Discussion
The present study investigated the long-term prognostic value of
malnutrition assessed by the CONUT score in CAS patients and the results
indicated a higher prevalence of all-cause death and stroke in
malnourished patients compared to patients with normal nutrition.
The CONUT score was first described by Ignacio de Ulı´barri et al as an
objective parameter reflecting malnutrition in hospitalized patients
(13). In recent studies, the association of the CONUT score with
clinical poor outcomes has been demonstrated in various cardiovascular
diseases. Takahashi et al. reported that high CONUT score was associated
with adverse outcomes in patients with ACS and also showed its
prognostic value in ACS patients (15). Nochioka et al. showed that
malnutrition assessed by the CONUT score was associated with adverse
cardiac events in patients with chronic heart failure (17). Kunimura et
al. demonstrated that the combined use of BMI and CONUT score in stable
CAD was associated with MACE (18). In some other studies, the CONUT
score was shown to be an independent strong predictor of adverse
cardiovascular events and foot events in PAD patients (19).
Additionally, it was also reported to be associated with increased
prevalence of all-cause death in patients with ST elevation myocardial
infarction (STEMI) (20).
To date, numerous nutritional indicators such as serum albumin, total
cholesterol, Mini Nutritional Assessment (MNA), Subjective Global
Assessment (SGA), and Geriatric Nutritional Risk Index (GNRI) have been
reported (21-23). Of these, MNA and SGA are dependent on the physician’s
subjective observations. Nevertheless, an evaluation performed with only
one nutritional indicator may be affected by various factors and may not
provide sufficient information. Therefore, in this study, we used PNI in
addition to the CONUT score. PNI, which is calculated on serum albumin
level and total lymphocyte count, is an objective nutritional indicator
reflecting the immune-nutritional status of individuals. Decreased
albumin and lymphocyte response in acute diseases reflect poor
immune-nutritional status. On the other hand, PNI is mainly used as a
parameter reflecting the immune-nutritional status of patients planned
for gastrointestinal surgery to assess the risk of perioperative surgery
(24,25). In our study, a PNI score of ≤40 was associated with a shorter
survival time.
In the literature, CAS patients have been evaluated with biochemical
parameters as well. Of these, NLR has been shown to be associated with
in-stent restenosis in CAS patients (26). Additionally, CRP and B-type
natriuretic peptide (BNP) have been demonstrated to have a prognostic
value in CAS patients undergoing carotid surgery (27).

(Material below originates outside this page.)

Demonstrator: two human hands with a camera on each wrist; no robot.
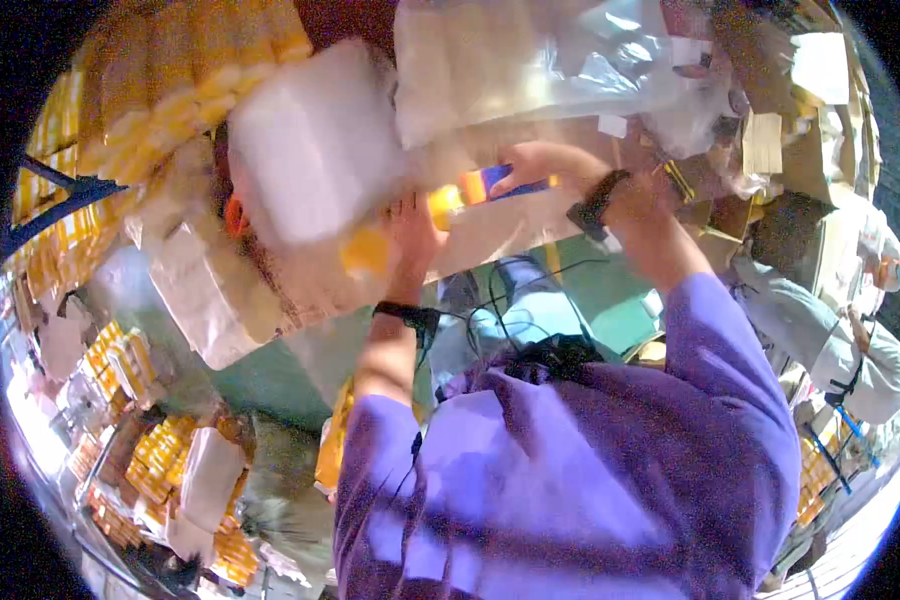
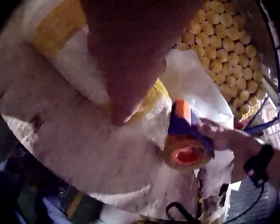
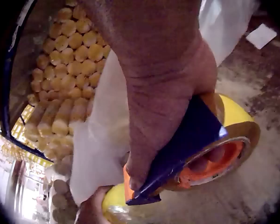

Both the studies in the literature and our study indicated that
malnutrition is associated with mortality. Accordingly, the CONUT score,
which is an objective and easily applicable scoring system, can be a
useful nutritional indicator in predicting adverse events in CAS
patients and, as a novel indicator, can contribute to the prediction of
adverse events such as long-term mortality and stroke in the CAS
patients, in addition to traditional parameters.
The study had several limitations. First, it was a single-center
retrospective study and had a relatively small sample size. Second, the
CONUT scores were not assessed after hospital discharge and thus the
effect of changes in post-discharge CONUT scores on clinical outcomes
could not be evaluated. Third, malnutrition was assessed only by using
the CONUT score and PNI, and other nutritional indicators such as MNA,
SGA, and GNRI were not used.
In conclusion, malnutrition assessed by the CONUT score was associated
with poor prognosis in patients with CAS. The CONUT score is a useful
tool for risk stratification of patients with CAS.